The company's name was changed to The Libbey Glass Company in 1892, and it became part of Libbey-Owens-Ford for a number of years. During this time the company was involved in the production of automotive glass in its partnership with Ford Motor Company. The other part of the partnership — between Edward Libbey and inventor Michael Joseph Owens of the Owens Bottle Machine Company — proved valuable, as Owens developed the first automatic manufacturing methods for light bulbs, which, after adapted to manufacture Libbey's glass products, greatly increased the company's production output. Owens' contributions to the automation methods in the glass and bottling industries spread throughout the United States as the popularity of bottled drinks (and glass products as a whole) became more popular and cheaper to produce in the coming decades.

=== Libbey Glass Division, Owens-Illinois (1935–1993) ===

Libbey Glass Company was acquired by Owens-Illinois Glass Company in 1935, but in 1993 it was spun off as an independent company.

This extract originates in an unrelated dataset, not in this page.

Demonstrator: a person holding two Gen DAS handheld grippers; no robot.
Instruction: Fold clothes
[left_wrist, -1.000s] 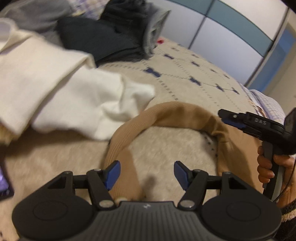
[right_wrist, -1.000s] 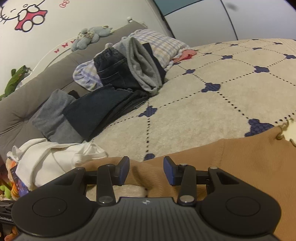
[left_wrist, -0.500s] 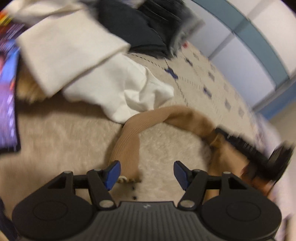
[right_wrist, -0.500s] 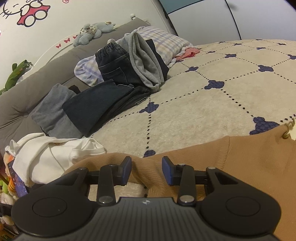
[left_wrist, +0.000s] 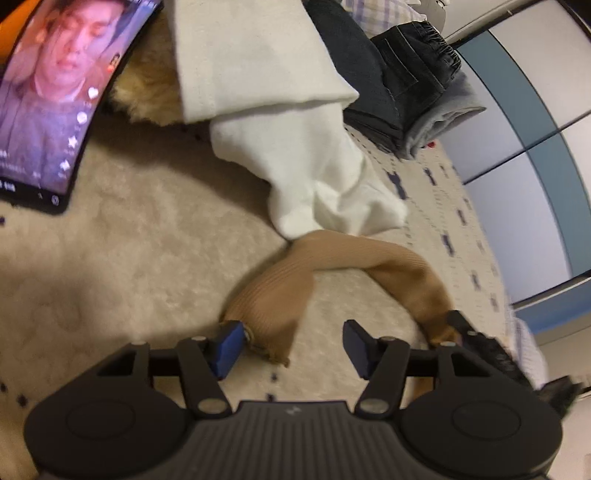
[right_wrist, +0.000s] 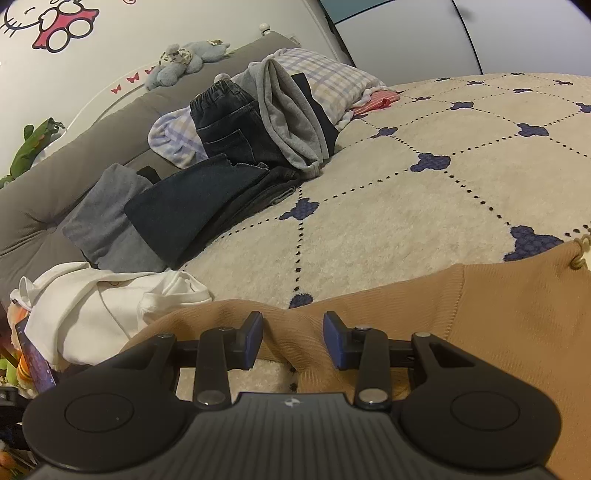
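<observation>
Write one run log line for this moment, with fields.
left gripper: closing around tan sleeve cuff | right gripper: fold of tan sweater between pads | fold: not yet done

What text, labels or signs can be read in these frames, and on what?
Nothing reads as words.
Phone screen: small caption lines at its lower edge, too blurred to read.
Wall sticker: a cartoon cat picture, no lettering.
Gripper bodies: a small emblem only, no letters.
</observation>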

=== Libbey Inc. (1993–present) ===
In April 1993, Owens-Illinois announced that it would sell the Libbey Glass division for an estimated $225 million. The sale was viewed as a negative sign for the industry, as earlier that year the Libbey-Owens-Ford Co. had considered (but ultimately decided against) moving its headquarters to Monroe, Michigan, while Toledo was still struggling to maintain its status as a significant glass exporter. Libbey would be spun off as an independent company, and would make its initial public offering on the New York Stock Exchange in June 1993.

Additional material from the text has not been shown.